> **How to complete this task**: Count the lines in the records beneath this task that contain the string "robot", then give the count by itself.

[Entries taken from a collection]
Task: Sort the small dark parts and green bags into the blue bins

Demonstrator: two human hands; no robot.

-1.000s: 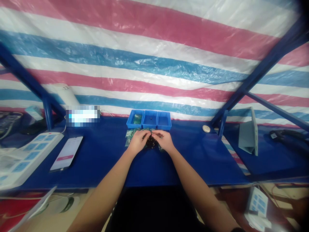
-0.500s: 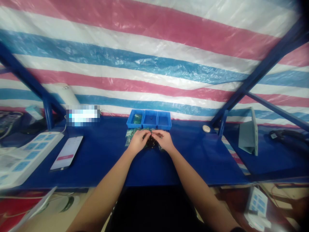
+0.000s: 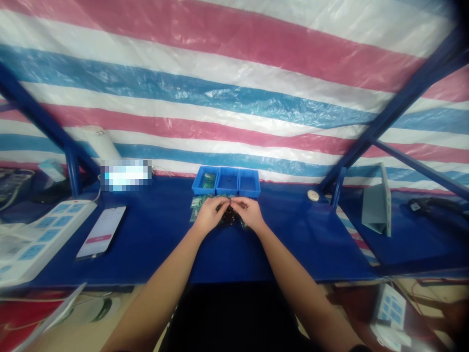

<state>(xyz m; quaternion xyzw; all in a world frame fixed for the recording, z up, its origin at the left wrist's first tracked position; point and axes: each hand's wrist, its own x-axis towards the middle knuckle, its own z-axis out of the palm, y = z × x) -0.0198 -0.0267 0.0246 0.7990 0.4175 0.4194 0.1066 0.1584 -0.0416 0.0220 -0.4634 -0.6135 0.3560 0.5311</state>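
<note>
My left hand (image 3: 209,213) and my right hand (image 3: 249,212) meet fingertip to fingertip over the blue table. Both are closed in a pinch; whatever sits between the fingertips is too small to make out. Beneath them lies a heap of small dark parts (image 3: 230,218), partly covered by the hands. Several green circuit boards (image 3: 196,208) are spread beside and behind my left hand. Just beyond, three blue bins (image 3: 227,190) stand side by side. Green boards (image 3: 209,180) lie in the left bin, and one small dark piece (image 3: 229,179) is in the middle bin.
On the left of the table (image 3: 146,244) are a phone (image 3: 101,232) and a long white power strip (image 3: 54,234). A small round cream object (image 3: 312,195) lies at the right, near a blue frame post (image 3: 339,188). A grey tablet-like panel (image 3: 377,205) stands farther right. Striped sheeting (image 3: 234,98) hangs behind.
</note>
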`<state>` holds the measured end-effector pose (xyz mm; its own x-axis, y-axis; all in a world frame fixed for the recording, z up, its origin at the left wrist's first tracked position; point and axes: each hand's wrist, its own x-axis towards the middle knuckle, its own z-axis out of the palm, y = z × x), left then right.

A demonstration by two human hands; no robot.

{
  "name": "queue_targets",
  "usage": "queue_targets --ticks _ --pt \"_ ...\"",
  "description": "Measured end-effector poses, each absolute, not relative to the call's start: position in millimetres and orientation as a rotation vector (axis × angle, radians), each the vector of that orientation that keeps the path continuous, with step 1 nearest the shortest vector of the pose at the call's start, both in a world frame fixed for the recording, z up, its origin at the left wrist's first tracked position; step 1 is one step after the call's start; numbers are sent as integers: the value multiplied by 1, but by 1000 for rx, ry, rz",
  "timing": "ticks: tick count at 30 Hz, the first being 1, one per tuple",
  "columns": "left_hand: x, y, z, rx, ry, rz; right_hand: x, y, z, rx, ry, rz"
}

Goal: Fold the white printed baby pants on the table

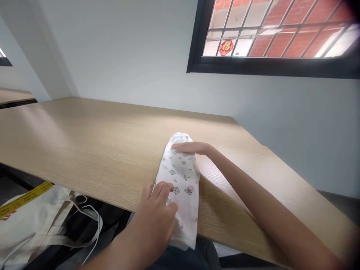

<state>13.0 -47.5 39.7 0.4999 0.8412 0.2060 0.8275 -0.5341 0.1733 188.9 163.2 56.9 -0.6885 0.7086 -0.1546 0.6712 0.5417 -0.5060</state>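
A small white garment (181, 176) with a print of little coloured figures lies folded into a long strip on the wooden table (92, 142), its near end hanging over the front edge. My left hand (156, 213) rests on the near part of the cloth, fingers curled and pressing down. My right hand (191, 147) lies flat across the far end, fingers straight and together, palm down. Neither hand has lifted the cloth.
A white canvas bag (36, 221) with long straps and a yellow band sits on the floor below the table's front edge at left. A grey wall runs behind the table, with a barred window (275, 33) at upper right.
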Motion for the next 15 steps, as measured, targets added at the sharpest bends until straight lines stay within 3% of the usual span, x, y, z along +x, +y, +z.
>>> queue_targets --ticks 7,11,15 --pt "24 80 48 2826 1156 201 188 141 54 -1124 -2701 959" --pt "28 105 29 2855 1029 173 184 161 37 -1162 -2728 724" --pt "16 52 20 2846 871 167 178 187 13 -1161 -2722 364"
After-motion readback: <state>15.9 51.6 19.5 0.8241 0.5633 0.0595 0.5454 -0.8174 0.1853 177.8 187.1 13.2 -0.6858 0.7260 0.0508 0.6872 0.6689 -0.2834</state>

> **Exercise response**: 2